Logo Header Antaranews Jateng

PDIP Khawatir Pemilu Serentak Timbulkan Kegaduhan Politik

Sabtu, 18 Januari 2014 15:40 WIB
Image Print
Sekretaris Jenderal DPP PDI Perjuangan Tjahjo Kumolo, S.H. (Ilustrasi: ANTARA Jateng/Kliwon)


"Jika pelaksanaan pemilu anggota legislatif dan pilpres serentak, dipastikan akan menciptakan kegaduhan politik di Indonesia mengingat waktu sudah mendesak dan kesiapan penyelenggara pemilu juga," kata Sekretaris Jenderal DPP PDI Perjuangan Tjahjo Kumolo, S.H. kepada Antara Jateng, Sabtu.

Pernyataan Tjahjo yang juga anggota Komisi I DPR RI itu terkait dengan Yusril Ihza Mahendra mengajukan permohonan uji materi (judicial review) Undang-Undang Nomor 42 Tahun 2008 tentang Pemilu Presiden dan Wakil Presiden (UU Pilpres) ke Mahkamah Konstitusi (MK).

Terkait dengan pro dan kontra gugatan Yusril tersebut, alumnus Fakultas Hukum Universitas Diponegoro (Undip) Semarang itu menegaskan bahwa pada intinya PDI Perjuangan mencermati sekali gugatan tersebut di MK.

Tjahjo yang juga calon tetap anggota DPR RI periode 2014--2019 dari Daerah Pemilihan Jawa Tengah I menegaskan bahwa konstitusi itu bersifat "one for all" (berlaku untuk semua).

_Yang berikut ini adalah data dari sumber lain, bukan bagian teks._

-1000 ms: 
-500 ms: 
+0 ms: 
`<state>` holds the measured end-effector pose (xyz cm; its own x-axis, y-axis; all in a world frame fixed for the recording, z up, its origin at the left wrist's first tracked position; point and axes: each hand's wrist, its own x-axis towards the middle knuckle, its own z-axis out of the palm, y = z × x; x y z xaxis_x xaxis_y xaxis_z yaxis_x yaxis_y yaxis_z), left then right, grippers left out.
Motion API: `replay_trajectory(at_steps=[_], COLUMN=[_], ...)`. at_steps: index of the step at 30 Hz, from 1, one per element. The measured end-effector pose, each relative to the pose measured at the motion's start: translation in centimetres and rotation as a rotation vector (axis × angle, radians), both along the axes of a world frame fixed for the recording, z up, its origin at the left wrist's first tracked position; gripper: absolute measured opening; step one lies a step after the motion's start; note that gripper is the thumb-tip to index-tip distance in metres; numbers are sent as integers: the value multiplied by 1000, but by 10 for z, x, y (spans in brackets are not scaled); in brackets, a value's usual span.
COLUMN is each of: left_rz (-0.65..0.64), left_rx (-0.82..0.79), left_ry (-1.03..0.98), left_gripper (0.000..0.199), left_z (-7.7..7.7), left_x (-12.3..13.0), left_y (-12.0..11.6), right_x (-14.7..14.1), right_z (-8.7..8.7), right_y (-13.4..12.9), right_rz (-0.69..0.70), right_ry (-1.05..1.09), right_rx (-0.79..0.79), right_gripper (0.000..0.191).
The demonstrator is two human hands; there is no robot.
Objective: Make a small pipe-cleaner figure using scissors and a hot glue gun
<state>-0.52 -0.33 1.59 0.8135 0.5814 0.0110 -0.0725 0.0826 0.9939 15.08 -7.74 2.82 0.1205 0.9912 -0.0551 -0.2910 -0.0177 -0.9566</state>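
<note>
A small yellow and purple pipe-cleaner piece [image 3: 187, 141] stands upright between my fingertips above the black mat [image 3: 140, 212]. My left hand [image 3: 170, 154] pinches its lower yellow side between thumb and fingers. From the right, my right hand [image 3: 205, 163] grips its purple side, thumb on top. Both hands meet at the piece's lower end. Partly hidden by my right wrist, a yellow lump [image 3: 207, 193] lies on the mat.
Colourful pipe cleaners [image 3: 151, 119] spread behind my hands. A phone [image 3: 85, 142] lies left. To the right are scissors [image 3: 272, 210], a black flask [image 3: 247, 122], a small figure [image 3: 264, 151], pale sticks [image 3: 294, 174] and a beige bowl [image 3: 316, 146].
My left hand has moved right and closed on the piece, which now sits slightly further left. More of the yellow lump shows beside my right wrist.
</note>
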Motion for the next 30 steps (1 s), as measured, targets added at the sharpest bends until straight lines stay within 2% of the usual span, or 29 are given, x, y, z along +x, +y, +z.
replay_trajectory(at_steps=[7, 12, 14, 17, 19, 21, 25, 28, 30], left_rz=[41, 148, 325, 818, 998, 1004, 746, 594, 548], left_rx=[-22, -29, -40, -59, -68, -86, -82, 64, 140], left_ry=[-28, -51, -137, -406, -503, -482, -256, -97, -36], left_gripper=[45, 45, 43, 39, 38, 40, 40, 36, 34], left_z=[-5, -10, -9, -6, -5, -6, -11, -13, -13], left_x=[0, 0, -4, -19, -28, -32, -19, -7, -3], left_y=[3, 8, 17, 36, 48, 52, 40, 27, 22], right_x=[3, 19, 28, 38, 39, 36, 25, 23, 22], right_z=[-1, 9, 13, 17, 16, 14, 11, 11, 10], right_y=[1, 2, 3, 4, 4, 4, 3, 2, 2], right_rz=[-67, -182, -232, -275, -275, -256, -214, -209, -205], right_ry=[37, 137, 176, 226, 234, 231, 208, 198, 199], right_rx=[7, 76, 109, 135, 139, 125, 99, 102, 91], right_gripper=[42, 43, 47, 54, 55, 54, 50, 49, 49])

Jadi, sangat berbahaya apabila suatu UU dibuat menguntungkan pihak tertentu, termasuk PDI Perjuangan sekalipun.

"Karena itulah jika itu diperlakukan, dipastikan akan menciptakan kegaduhan politik, apalagi tahapan-tahapan pemilu untuk pemilu anggota legislatif saja belum tuntas, misalnya, terkait dengan daftar pemilih tetap (DPT), kotak suara, atau dana buat Polri dan TNI sebagai pengamanan pemilu," paparnya.

Sekarang ini, kata Tjahjo, pemilu anggota legislatif dan pilpres diatur dalam undang-undang yang berbeda dengan tahapan-tahapan yang berbeda pula. Dua undang-undang itu, yakni UU No. 8/2012 tentang Pemilu Anggota DPR, DPD, dan DPRD dan UU. No. 42/2008 tentang Pemilu Presiden dan Wakil Presiden.

Ia lantas mencontohkan tahapan penghitungan dan rekapitulsasi suara antara pemilu anggota legislatif dan pilpres berbeda. Dalam pemilu anggota legislatif, ada rekapitulasi suara pada tingkat desa (Panitia Pemungutan Suara/PPS), sedangkan dalam pilpres tidak ada.

Pada pilpres, lanjut Tjahjo, rekapitulasi ada di tempat pemungutan suara (TPS) dan terus ke Panitia Pemilihan Kecamatan (PPK). Dalam hal ini PPS hanya menyerahkan sertifikat rekapitulasi hasil penghitungan suara dari TPS ke PPK tanpa rekapitulasi pada tingkat desa.

Dengan demikian, kata Tjahjo, kalau mau pelaksanaan pemilu anggota legislatif dan pilpres secara serentak, harus diatur dalam satu undang-undang dengan rangkaian tahapan pemilu anggota legislatif dan pilpres menjadi satu kesatuan.

"Perubahan ini harus melalui undang-undang. Sekali kita masuk pada perubahan undang-undang pada tahap sekarang maka di sinilah kegaduhan politik mulai terjadi," kata Sekjen DPP PDI Perjuangan itu.

"Sebab," kata Tjahjo, "jika MK mengabulkan gugatan Yusril, akan ada perubahan undang-undang, tensi politik nasional akan langsung naik pada titik didih. Lihat saja ketika ada usul revisi UU Pilpres, tidak berhasil dan kondisi tersebut pasti akan ada pihak-pihak yang bermain memanfaatkan dan bisa jadi pemilu tertunda atau gagal."